At long last—yes, after too much time, but at long last—survivors hear the message: You do matter. What happened to you matters. Your cases matter. And testing communicates to criminals that they are no longer able to offend with impunity.

 I firmly believe that we will be safer once the backlog is gone, simply because more people who are a threat to our safety will be behind bars. But it is the new, reversed message to survivors that I celebrate most of all. I also celebrate a reversal of power.

That is what sexual violence is about: power. An egregious, base, heinous exercise of power by one individual—or, sometimes, more than one—over another. But the law also has power. And today's announcement declares that the power of the law is on the victim's side. It's the reason a victim reaches out to law enforcement in the first place: in the hopes—and under the assumption—that the force of the law will come down on the perpetrator. So that justice would be served.

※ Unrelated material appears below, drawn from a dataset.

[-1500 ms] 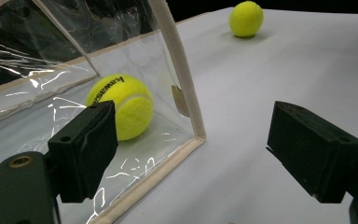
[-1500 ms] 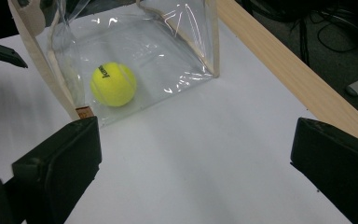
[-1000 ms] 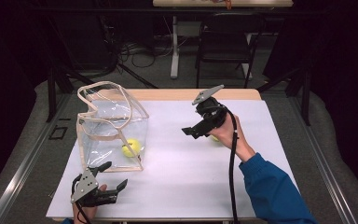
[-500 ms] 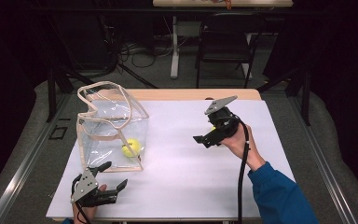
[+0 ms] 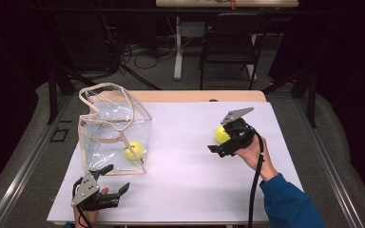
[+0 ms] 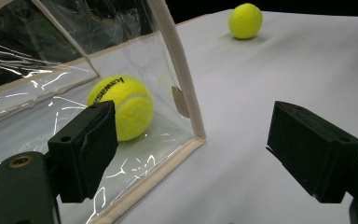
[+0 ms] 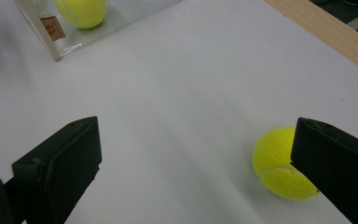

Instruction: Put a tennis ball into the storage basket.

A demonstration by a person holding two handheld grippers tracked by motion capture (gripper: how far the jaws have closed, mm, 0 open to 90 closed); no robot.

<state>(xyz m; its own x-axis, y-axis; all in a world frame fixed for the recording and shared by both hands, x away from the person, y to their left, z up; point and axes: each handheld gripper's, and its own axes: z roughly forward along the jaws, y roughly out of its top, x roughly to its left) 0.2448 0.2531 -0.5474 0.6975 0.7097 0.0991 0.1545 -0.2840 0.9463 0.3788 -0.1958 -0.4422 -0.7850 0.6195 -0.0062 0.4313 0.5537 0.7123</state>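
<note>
On the white table (image 5: 185,156), right of centre, lies the loose ball (image 5: 222,135), a yellow tennis ball just beside the right gripper (image 5: 218,149). That gripper's jaws stand wide apart and hold nothing; in the right gripper view the ball (image 7: 282,164) sits low by the right-hand jaw, not yet between the two. Judged by its felt nap and make, it should be light, springy and easy to grip but ready to roll; the best hold is across its widest part, jaws level with the middle, closed gently. Near the table's left edge stands the bag (image 5: 114,130), clear plastic with tan trim and handles, soft-walled and open at the top, with a second ball (image 5: 133,150) inside, resting by the near right corner. At the front left the left gripper (image 5: 111,183), also wide open and empty, hovers just before the bag's corner (image 6: 196,135). Bare tabletop separates the loose ball from the bag; the drooping handles (image 5: 107,97) could catch a jaw.
</note>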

District Attorney Vance, what you have done serves justice. And to my eyes, that's what progress looks like. But progress, by definition, means there is work left to be done. And in this case, it's a lot of work. Testing is only the first step. Based on test results, there is a staggering number of witnesses to track down, case files to analyze,suspects to pursue. And survivors to re-engage—with care, expertise and compassion. Jurisdictions who want to do the right thing, who apply and receive funding through the DA’s program, still need to fund those critical next steps.

The funding to take those next steps is being considered by Congress right now. The investment announced today is a powerful complement to a $41 million proposed federal budget measure to fund the work cities and states need to do once they have their rape kit testing results back.

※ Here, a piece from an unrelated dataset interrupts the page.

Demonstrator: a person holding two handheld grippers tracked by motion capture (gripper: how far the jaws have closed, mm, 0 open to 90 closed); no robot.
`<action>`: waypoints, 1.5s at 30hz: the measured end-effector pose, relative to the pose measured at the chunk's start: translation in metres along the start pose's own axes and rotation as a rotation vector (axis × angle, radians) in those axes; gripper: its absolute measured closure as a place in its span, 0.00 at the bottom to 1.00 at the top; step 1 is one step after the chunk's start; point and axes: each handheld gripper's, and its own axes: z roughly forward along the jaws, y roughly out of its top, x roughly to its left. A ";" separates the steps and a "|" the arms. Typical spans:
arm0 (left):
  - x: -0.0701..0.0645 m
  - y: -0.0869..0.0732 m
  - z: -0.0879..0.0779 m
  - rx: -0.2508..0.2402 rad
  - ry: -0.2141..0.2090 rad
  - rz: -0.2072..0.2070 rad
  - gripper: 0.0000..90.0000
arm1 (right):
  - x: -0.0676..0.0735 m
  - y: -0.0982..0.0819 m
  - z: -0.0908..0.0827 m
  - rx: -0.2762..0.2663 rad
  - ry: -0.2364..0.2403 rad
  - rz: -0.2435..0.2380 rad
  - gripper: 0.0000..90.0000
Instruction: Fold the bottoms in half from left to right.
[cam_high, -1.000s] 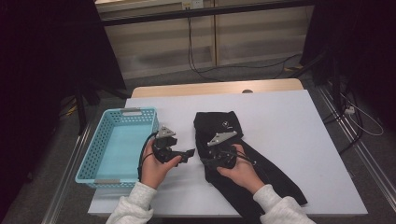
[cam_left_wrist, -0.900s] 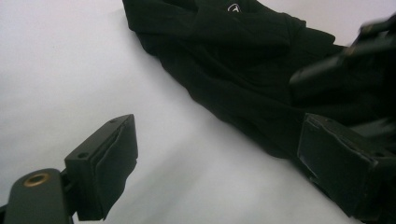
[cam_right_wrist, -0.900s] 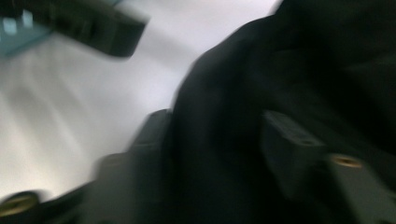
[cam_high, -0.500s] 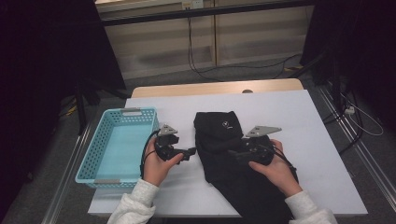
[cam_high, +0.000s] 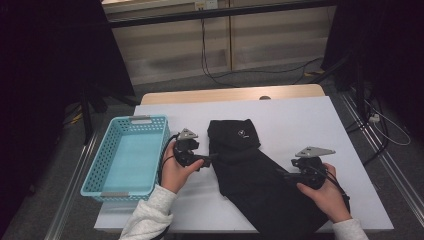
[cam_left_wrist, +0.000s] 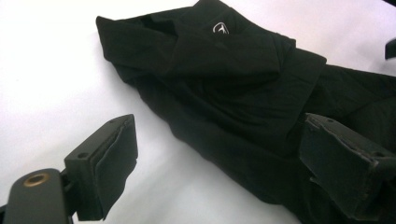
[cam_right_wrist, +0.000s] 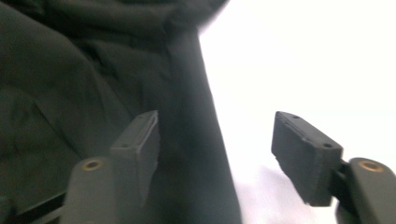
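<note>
Black trousers (cam_high: 260, 175) lie spread on a white table (cam_high: 300, 120), running from the near right edge, at about five o'clock from the table's middle, up to a folded waistband end near the middle. That folded end carries a small white logo (cam_high: 242, 133).

Nearest the person, the right hand (cam_high: 327, 192) holds the right gripper (cam_high: 281, 173) low over the right side of the garment, at about four o'clock from the table's middle. Its jaws point toward nine o'clock. In the right gripper view the two pads stand well apart: one (cam_right_wrist: 140, 140) hangs over the dark cloth, the other (cam_right_wrist: 303, 154) over bare white table, with the cloth's edge running between them. Nothing is pinched; the jaws have just been closing a little and are released, not grasping.

A little farther off, the left hand (cam_high: 175, 167) holds the left gripper (cam_high: 214, 157) at the trousers' left edge, at about eight o'clock from the table's middle, its jaws pointing toward three o'clock. In the left gripper view its jaws are spread wide: one pad (cam_left_wrist: 109, 163) sits above white table, the other (cam_left_wrist: 341, 163) above the black fabric, and the cloth's folded edge lies between them without being gripped.

At nine o'clock, just beside the left hand, stands a light blue plastic basket (cam_high: 107, 150) with a lattice wall.

Farthest away, at twelve o'clock, a strip of bare wood (cam_high: 225, 94) shows along the table's far edge.
</note>
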 end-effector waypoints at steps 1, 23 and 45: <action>0.000 0.001 0.001 -0.002 -0.012 -0.004 0.13 | 0.000 0.000 0.000 0.000 0.000 0.000 0.38; -0.003 0.002 0.000 -0.003 -0.008 0.007 0.13 | 0.005 -0.013 0.001 0.023 0.078 -0.012 0.98; 0.002 -0.003 0.002 -0.011 0.007 -0.016 0.14 | -0.056 -0.016 -0.016 0.013 -0.049 0.095 0.98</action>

We are so grateful to the President and Vice President for their leadership on this issue, and to leaders in the U.S House of Representatives and Senate for recognizing that survivors deserve to experience the power of the law, that they deserve justice, that they deserve everything we can give them to help them heal. 

Mr. District Attorney, the word "advocate" means, literally: one who calls out on behalf of another. So on behalf of all those working so hard on this issue, and most of all, on behalf of the survivors we are so honored to serve, I call out to you and say: Thank you for your heroism.